Given information Start Marker

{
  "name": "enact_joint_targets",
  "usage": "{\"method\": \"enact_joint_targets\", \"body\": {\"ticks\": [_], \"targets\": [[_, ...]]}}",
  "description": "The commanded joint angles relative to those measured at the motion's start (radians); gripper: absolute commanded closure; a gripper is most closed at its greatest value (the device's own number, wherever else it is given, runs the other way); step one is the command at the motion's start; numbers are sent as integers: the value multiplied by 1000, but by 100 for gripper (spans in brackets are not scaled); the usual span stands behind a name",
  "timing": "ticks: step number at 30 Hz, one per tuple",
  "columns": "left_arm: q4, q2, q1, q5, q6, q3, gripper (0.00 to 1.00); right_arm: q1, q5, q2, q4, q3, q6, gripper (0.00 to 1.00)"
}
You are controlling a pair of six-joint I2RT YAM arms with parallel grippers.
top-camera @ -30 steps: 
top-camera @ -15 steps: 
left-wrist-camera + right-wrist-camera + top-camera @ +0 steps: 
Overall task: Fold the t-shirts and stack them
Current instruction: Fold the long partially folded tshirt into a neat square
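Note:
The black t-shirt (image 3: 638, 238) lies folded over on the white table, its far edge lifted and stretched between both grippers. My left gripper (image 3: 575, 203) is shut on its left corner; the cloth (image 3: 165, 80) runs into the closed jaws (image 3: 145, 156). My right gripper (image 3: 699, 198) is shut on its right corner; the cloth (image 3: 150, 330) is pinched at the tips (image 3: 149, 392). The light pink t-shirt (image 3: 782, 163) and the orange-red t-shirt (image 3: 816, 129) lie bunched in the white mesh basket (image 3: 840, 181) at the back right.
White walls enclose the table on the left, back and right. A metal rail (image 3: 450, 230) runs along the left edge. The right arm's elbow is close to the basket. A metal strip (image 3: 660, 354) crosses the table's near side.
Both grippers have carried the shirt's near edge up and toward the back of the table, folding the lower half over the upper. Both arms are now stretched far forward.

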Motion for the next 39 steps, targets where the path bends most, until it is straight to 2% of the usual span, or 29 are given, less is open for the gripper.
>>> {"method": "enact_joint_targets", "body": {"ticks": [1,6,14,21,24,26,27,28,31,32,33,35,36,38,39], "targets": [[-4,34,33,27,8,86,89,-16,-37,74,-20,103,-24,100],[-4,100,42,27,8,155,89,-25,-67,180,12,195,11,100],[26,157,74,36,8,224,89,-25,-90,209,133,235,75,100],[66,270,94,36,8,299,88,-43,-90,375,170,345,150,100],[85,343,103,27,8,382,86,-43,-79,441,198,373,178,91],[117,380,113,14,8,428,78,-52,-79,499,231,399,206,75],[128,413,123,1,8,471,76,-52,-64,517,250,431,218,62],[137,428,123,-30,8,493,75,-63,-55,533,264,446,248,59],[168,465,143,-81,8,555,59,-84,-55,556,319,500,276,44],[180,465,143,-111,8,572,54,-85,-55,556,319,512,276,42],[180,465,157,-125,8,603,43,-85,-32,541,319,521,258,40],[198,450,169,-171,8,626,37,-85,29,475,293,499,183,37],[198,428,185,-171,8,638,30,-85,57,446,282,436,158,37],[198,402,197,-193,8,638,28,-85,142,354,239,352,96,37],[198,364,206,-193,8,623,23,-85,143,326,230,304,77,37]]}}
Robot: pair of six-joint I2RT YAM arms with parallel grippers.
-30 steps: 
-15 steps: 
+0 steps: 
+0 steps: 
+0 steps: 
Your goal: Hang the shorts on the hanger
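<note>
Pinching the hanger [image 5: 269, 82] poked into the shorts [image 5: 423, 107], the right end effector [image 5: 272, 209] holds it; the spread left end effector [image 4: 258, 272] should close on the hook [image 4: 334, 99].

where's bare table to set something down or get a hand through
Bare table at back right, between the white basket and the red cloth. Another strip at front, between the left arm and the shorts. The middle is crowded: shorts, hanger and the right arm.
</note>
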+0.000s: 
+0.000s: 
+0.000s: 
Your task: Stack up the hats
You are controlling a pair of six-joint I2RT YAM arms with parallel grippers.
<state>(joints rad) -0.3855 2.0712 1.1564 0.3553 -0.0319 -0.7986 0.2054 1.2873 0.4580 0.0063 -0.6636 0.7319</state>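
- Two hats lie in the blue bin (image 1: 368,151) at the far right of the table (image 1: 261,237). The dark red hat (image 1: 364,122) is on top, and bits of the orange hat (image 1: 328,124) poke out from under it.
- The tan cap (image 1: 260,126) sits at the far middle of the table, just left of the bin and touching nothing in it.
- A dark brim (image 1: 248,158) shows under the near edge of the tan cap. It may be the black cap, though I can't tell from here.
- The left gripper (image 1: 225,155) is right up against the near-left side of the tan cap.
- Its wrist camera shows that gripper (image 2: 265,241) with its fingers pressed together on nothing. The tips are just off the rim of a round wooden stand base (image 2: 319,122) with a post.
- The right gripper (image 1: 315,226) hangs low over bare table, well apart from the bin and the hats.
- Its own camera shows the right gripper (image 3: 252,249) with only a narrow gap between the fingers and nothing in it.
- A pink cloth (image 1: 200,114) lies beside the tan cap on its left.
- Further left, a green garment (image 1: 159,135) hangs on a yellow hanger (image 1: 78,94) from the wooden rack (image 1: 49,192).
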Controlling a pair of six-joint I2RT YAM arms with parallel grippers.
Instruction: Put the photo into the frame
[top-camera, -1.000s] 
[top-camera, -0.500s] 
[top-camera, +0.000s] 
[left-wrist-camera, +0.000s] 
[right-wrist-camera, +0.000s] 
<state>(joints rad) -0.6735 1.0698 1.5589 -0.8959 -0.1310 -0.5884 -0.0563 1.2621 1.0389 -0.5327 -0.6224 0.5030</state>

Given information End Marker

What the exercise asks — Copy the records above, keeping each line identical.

Answer to this task —
{
  "name": "enact_joint_targets",
  "usage": "{\"method\": \"enact_joint_targets\", \"body\": {\"ticks\": [_], \"targets\": [[_, ...]]}}",
  "description": "The commanded joint angles relative to those measured at the motion's start (radians); gripper: absolute commanded closure; a gripper is most closed at its greatest value (the device's own number, wherever else it is given, runs the other way); step one is the command at the motion's start; numbers are sent as integers: the value multiplied by 1000, but by 100 for gripper (spans in brackets are not scaled); the usual span stands behind a name",
  "timing": "ticks: step number at 30 Hz, one per tuple",
  "columns": "left_arm: q4, q2, q1, q5, q6, q3, gripper (0.00 to 1.00); right_arm: q1, q5, q2, q4, q3, q6, gripper (0.00 to 1.00)"
}
You are controlling a pair of six-joint I2RT YAM arms with parallel grippers.
top-camera @ -30 steps: 
top-camera @ -15 steps: 
left-wrist-camera + right-wrist-camera + top-camera @ +0 steps: 
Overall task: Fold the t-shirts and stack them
Current instruction: Fold the long partially folded tshirt into a neat square
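Note:
The black t-shirt (image 3: 638, 238) lies folded over on the white table, its far edge lifted and stretched between both grippers. My left gripper (image 3: 575, 203) is shut on its left corner; the cloth (image 3: 165, 80) runs into the closed jaws (image 3: 145, 156). My right gripper (image 3: 699, 198) is shut on its right corner; the cloth (image 3: 150, 330) is pinched at the tips (image 3: 149, 392). The light pink t-shirt (image 3: 782, 163) and the orange-red t-shirt (image 3: 816, 129) lie bunched in the white mesh basket (image 3: 840, 181) at the back right.
White walls enclose the table on the left, back and right. A metal rail (image 3: 450, 230) runs along the left edge. The right arm's elbow is close to the basket. A metal strip (image 3: 660, 354) crosses the table's near side.
Both grippers have carried the shirt's near edge up and toward the back of the table, folding the lower half over the upper. Both arms are now stretched far forward.
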
Motion for the next 39 steps, targets where the path bends most, until it is straight to 2% of the usual span, or 29 are given, less is open for the gripper.
>>> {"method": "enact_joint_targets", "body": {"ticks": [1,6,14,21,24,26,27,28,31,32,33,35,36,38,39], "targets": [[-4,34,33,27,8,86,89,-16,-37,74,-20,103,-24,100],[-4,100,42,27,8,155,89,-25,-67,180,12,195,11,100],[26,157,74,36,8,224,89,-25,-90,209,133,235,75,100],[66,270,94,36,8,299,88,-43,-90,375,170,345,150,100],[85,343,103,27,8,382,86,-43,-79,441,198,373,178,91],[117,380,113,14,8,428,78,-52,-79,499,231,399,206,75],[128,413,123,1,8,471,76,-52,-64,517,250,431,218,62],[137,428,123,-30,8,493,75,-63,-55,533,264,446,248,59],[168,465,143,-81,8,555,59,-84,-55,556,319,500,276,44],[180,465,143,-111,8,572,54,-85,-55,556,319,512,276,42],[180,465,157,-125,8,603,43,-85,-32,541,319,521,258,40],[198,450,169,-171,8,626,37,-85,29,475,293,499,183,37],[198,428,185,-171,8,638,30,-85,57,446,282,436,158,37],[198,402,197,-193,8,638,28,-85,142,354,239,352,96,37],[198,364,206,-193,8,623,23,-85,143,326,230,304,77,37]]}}
Robot: pair of six-joint I2RT YAM arms with parallel grippers.
-30 steps: 
-15 steps: 
+0 steps: 
+0 steps: 
+0 steps: 
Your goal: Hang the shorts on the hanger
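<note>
Pinching the hanger [image 5: 269, 82] poked into the shorts [image 5: 423, 107], the right end effector [image 5: 272, 209] holds it; the spread left end effector [image 4: 258, 272] should close on the hook [image 4: 334, 99].

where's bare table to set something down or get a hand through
Bare table at back right, between the white basket and the red cloth. Another strip at front, between the left arm and the shorts. The middle is crowded: shorts, hanger and the right arm.
</note>
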+0.000s: 
+0.000s: 
+0.000s: 
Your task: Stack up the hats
You are controlling a pair of six-joint I2RT YAM arms with parallel grippers.
<state>(joints rad) -0.3855 2.0712 1.1564 0.3553 -0.0319 -0.7986 0.2054 1.2873 0.4580 0.0063 -0.6636 0.7319</state>
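- Two hats lie in the blue bin (image 1: 368,151) at the far right of the table (image 1: 261,237). The dark red hat (image 1: 364,122) is on top, and bits of the orange hat (image 1: 328,124) poke out from under it.
- The tan cap (image 1: 260,126) sits at the far middle of the table, just left of the bin and touching nothing in it.
- A dark brim (image 1: 248,158) shows under the near edge of the tan cap. It may be the black cap, though I can't tell from here.
- The left gripper (image 1: 225,155) is right up against the near-left side of the tan cap.
- Its wrist camera shows that gripper (image 2: 265,241) with its fingers pressed together on nothing. The tips are just off the rim of a round wooden stand base (image 2: 319,122) with a post.
- The right gripper (image 1: 315,226) hangs low over bare table, well apart from the bin and the hats.
- Its own camera shows the right gripper (image 3: 252,249) with only a narrow gap between the fingers and nothing in it.
- A pink cloth (image 1: 200,114) lies beside the tan cap on its left.
- Further left, a green garment (image 1: 159,135) hangs on a yellow hanger (image 1: 78,94) from the wooden rack (image 1: 49,192).
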Controlling a pair of six-joint I2RT YAM arms with parallel grippers.
Instruction: Put the photo into the frame
[top-camera, -1.000s] 
[top-camera, -0.500s] 
[top-camera, +0.000s] 
[left-wrist-camera, +0.000s] 
[right-wrist-camera, +0.000s] 
<state>(joints rad) -0.6735 1.0698 1.5589 -0.8959 -0.1310 -0.5884 -0.0563 1.2621 1.0389 -0.5327 -0.6224 0.5030</state>

This concludes the response.